Summary: Why Wait ... Make Pro Films Now
Review: Why sulk around waiting for your million dollar film budget that will never come. Take your art into your own hands and make that leap into professional looking film without the million dollars or all the ties that come with the money. Michael Dean's $30 Film School is the must read book for those film makers ready and willing to take the leap and do not have the million dollars or do not want the ties that come with the million dollars. $30 Film School is Dean's knowledge of creating a do it yourself documentary, D.I.Y or Die: How to Survive as an Independent Artist, put to print, so we too can learn professional techniques without spending all the money. $30 Film School looks at everything related to film creation: Writing, Fundraising, production, cameras, directing, filming and recording techniques, computers, editing, DVD authoring and getting your work out there.
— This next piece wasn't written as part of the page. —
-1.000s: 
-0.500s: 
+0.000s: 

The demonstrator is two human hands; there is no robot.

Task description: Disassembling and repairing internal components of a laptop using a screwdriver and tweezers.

Spend the money on the book and consider it an investment in your art -- heck if you make some money as a film director, you can write the book off as an expense in your taxes.
Summary: I wish I could give it 10 stars
Review: The bottom line belongs at the top:
If you're at all interested in making your own films, BUY THIS BOOK. Absorb its lessons. Share the lessons with your crew.
Without exaggeration, this is simply one of the best-written and helpful books I have ever read, period.
I first heard of $30 FILM SCHOOL when the guys on an online video-editing forum enthusiastically recommended it to a newbie looking for help. She said: "I want to make films, but I don't know where to start!" Everyone said, "Start with $30 FILM SCHOOL." Mind you, some of those guys are seasoned pros. They could recommend any book. $30 FILM SCHOOL got the nod.
Though a journeyman filmmaker myself, not a beginner, I was intrigued enough to order the book. Of the many thousands of dollars I've spent on filmmaking equipment and education, $30 FILM SCHOOL has given me the best return on investment.
It's worth fifty times what you pay for it. Believe me.
Someone once said, "There can be no real democratization of the filmmaking process until the equipment is affordable by everyone." Well, with the digital video / computer revolution and the advent of affordable gear, the time has come. Now anyone can make a film---even you.
But there's still a steep learning curve. There's a big difference between making a film, and making a GREAT film. $30 FILM SCHOOL walks you through the process of making great films. The book is an encouraging, "You-can-do-it!" celebration of the indie filmmaker lifestyle as much as it is a thorough manual of the nuts and bolts of putting a film together. Don't discount this. You need a strong spirit and a steady smile as much as you need to know which lens to use on a particular shot. More than that, you need to be as willing to help others, as to BE helped. Dean gives more than he gets, and encourages you to do the same thing. That way, everyone grows and some damned good films start getting produced.
Dean leaves no stone unturned. Everything from writing the script, getting funding, producing, working with people and equipment, directing, choosing the right computer and software on which to edit sound and video, the editing process itself, and burning your film to DVD is covered.
But probably the most important part, in my opinion, is the section on promoting and distributing your film. Too many artists concentrate only on the art and not on the marketing. They end up with a nice film no one has ever heard of, much less seen. Dean is a tireless marketer who knows what he's talking about from years of actually doing it the hard way---first as a musician, and now as a filmmaker / author.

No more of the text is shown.